In these cases, I think it’s good to allow them to fit their narrative, push back their dates, but to be very clear about the implications of the thing that they just did. If the concern is AI in 100 years, then wait until you have 80 years of new information before passing destructive laws. Often, their impulse will be to return again to the hypotheticals. And if you allow that to happen, then the imagination will take over again.
Instead, ask them to reflect on how these changes, which I think are actually quite big, should reflect on their actions, their priorities, their life goals, and their future. Think about it, if you thought the end of the world was in 10 years, and instead you think it’s going to be in 20 years, that’s actually a huge difference. And by asking them what they’ll do with their life, you’re once again putting them in that more reasonable engineering mindset.

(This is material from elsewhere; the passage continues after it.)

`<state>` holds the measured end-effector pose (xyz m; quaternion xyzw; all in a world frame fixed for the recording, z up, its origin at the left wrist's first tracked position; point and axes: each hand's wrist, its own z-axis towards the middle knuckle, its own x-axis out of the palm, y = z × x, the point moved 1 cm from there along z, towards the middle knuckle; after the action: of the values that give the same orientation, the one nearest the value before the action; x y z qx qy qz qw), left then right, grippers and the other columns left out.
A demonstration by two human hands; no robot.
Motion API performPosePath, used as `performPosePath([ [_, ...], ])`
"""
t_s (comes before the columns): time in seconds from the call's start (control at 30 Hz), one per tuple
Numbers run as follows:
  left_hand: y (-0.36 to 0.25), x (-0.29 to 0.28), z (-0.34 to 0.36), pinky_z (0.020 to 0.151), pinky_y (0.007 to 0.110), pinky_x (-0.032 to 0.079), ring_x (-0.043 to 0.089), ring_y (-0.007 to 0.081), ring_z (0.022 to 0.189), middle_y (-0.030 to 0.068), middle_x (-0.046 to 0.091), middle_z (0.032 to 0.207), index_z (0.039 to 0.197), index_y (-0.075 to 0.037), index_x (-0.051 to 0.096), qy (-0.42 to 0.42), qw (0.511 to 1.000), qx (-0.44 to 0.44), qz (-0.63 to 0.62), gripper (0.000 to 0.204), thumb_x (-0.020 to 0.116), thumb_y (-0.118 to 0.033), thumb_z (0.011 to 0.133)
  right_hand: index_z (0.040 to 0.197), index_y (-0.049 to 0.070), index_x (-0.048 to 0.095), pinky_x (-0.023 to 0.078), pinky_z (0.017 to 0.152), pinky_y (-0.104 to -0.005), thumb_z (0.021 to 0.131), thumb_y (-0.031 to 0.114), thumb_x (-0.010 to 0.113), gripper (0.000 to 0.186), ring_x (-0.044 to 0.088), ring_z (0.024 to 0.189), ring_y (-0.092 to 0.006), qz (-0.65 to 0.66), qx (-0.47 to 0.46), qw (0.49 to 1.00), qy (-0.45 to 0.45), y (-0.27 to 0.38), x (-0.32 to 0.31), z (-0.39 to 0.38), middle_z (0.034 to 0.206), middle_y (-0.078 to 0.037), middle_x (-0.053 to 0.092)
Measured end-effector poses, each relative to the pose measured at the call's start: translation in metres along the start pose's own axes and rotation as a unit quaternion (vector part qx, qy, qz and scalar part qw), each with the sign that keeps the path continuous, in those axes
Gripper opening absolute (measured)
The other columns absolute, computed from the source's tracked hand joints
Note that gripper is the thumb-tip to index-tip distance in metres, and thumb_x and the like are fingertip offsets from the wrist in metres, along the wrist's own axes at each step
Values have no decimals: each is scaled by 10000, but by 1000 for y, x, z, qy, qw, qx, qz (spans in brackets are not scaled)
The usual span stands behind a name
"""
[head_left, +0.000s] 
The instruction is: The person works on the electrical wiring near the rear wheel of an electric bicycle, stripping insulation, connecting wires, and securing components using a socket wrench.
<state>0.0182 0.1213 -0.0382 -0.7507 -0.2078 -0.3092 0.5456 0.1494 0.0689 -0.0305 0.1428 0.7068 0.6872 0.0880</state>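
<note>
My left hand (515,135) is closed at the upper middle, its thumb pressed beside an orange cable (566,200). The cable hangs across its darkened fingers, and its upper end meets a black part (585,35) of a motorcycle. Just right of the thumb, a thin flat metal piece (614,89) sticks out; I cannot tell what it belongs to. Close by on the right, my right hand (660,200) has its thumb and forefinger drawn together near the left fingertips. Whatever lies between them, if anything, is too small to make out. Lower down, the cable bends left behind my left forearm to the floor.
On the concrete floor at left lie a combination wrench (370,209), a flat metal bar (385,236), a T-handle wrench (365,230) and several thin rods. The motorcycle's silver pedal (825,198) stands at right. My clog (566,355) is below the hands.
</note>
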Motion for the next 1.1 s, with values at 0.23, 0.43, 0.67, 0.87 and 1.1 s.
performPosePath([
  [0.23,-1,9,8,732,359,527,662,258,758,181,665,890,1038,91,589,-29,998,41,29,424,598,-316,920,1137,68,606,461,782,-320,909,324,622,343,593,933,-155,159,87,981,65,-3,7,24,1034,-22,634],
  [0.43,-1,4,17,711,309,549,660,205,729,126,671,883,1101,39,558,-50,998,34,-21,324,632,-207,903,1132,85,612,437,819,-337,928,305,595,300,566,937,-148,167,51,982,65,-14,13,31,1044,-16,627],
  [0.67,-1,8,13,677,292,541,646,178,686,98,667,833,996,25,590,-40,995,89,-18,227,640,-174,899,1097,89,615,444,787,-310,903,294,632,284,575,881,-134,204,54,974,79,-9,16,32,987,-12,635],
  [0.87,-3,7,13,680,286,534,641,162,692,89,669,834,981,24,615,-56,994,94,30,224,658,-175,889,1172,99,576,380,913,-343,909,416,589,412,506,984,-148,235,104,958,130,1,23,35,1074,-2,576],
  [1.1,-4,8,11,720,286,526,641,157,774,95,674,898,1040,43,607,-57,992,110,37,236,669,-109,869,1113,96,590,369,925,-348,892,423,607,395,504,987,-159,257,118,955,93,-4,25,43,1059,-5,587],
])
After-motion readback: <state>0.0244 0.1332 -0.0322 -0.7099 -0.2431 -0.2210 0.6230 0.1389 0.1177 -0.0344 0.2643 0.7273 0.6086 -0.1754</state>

Get Them Involved in Something
When you’re outside of the arena, progress can feel like a magical force that just happens to you. Once you start working in machine learning, even at an entry level, it becomes obvious that people are struggling to come up with new innovations just as you yourself are. Plenty of things that created improvements in the past no longer push the boundaries. There’s nothing like experience to debunk the ridiculous narrative of indefinite exponential growth in machine learning, or any other scientific field or industry.
That leads me to where we are today, where Waterloo ex-EAs now live healthy, happy lives contributing towards machine learning progress. What a happy ending!